Now use Gimp to change them to an instantly distinguishable icon. I
made mine look like a red note on a black clef, like this: .
Now you have the icons you want to represent your new terminal name.
Now you need to associate the icon with the new terminal name. Read
on...
Add the new terminal name's icon to ~/.icewm/winoptions
In IceWM, the association between program names and icons is kept in
/usr/local/share/icewm/winoptions, which can be overridden, on a line
by line basis, by ~/.icewm/winoptions, which may or may not exist, depending on what mods you've already made to your IceWM user config. To suitably modify ~/.icewm/winoptions, execute these commands:
touch ~/.icewm/winoptions
echo musicterm.icon: playmusic >> ~/.icewm/winoptions
The first line creates the file if it doesn't yet exist, while the
second line puts the terminal name/icon association into the file.

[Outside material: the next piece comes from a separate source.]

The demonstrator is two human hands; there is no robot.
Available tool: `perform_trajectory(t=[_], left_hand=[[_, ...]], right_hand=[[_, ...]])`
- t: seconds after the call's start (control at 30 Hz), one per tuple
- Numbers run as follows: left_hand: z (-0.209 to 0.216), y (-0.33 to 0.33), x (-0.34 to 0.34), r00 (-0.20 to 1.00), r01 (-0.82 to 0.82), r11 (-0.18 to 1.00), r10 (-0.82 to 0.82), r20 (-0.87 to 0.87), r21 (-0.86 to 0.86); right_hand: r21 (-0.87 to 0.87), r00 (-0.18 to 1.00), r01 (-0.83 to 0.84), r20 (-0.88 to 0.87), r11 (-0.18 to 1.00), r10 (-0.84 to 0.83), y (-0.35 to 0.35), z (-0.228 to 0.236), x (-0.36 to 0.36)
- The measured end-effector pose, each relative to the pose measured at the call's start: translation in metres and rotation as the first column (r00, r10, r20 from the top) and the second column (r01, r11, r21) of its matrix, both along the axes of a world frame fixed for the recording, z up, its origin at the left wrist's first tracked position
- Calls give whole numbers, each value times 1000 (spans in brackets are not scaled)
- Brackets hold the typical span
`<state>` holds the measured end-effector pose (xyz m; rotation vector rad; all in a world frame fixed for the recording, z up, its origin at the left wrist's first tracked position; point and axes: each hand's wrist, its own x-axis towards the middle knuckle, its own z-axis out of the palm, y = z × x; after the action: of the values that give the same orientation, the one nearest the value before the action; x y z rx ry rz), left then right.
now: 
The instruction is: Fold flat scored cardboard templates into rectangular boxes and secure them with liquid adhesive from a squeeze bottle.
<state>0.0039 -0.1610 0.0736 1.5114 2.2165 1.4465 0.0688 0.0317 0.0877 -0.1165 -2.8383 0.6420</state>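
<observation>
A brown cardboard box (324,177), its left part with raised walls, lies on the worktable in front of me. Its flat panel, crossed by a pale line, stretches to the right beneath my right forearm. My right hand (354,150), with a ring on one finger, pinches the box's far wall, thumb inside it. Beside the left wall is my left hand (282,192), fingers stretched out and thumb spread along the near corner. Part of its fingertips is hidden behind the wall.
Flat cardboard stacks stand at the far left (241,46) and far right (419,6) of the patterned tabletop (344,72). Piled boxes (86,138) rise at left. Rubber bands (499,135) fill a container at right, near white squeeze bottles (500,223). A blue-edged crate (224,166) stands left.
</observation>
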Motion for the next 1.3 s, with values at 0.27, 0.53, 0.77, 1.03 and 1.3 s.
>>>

IceWM is now configured to display the new program name with the new
icon, but not until you restart IceWM...
Restart IceWM
Use the start menu to restart IceWM, by "changing" the theme to its
current setting. In other words, assuming the current theme is icedesert, do the following:
- Start_button->Themes->Icedesert
Your windows and screen decorations will vanish for a second and then
reappear. The last to reappear will be the taskbar. Once the taskbar
reappears, you know IceWM has been restarted, and it's time to test
your new association.
Test
Do this:
musicterm -e vi
The preceding runs CLI mode Vim (or plain vi depending on distro) in a new terminal called with the musicterm
name. Look at the icon in the window's titlebar -- it should be your
new icon. Likewise, the new window's entry on the taskbar should have
the new icon.
Now try a more real-world test:
musicterm +sb -bg darkblue -fg yellow -n Music -T Music -e vi
The preceding creates a terminal window with no scrollbars, yellow on
darkblue, whose name is "Music" on the titlebar, in the taskbar, and in
the window list you get with Alt+Tab. Once that works, all you need to
do is substitute the command you want to run in the terminal for vi in the preceding command.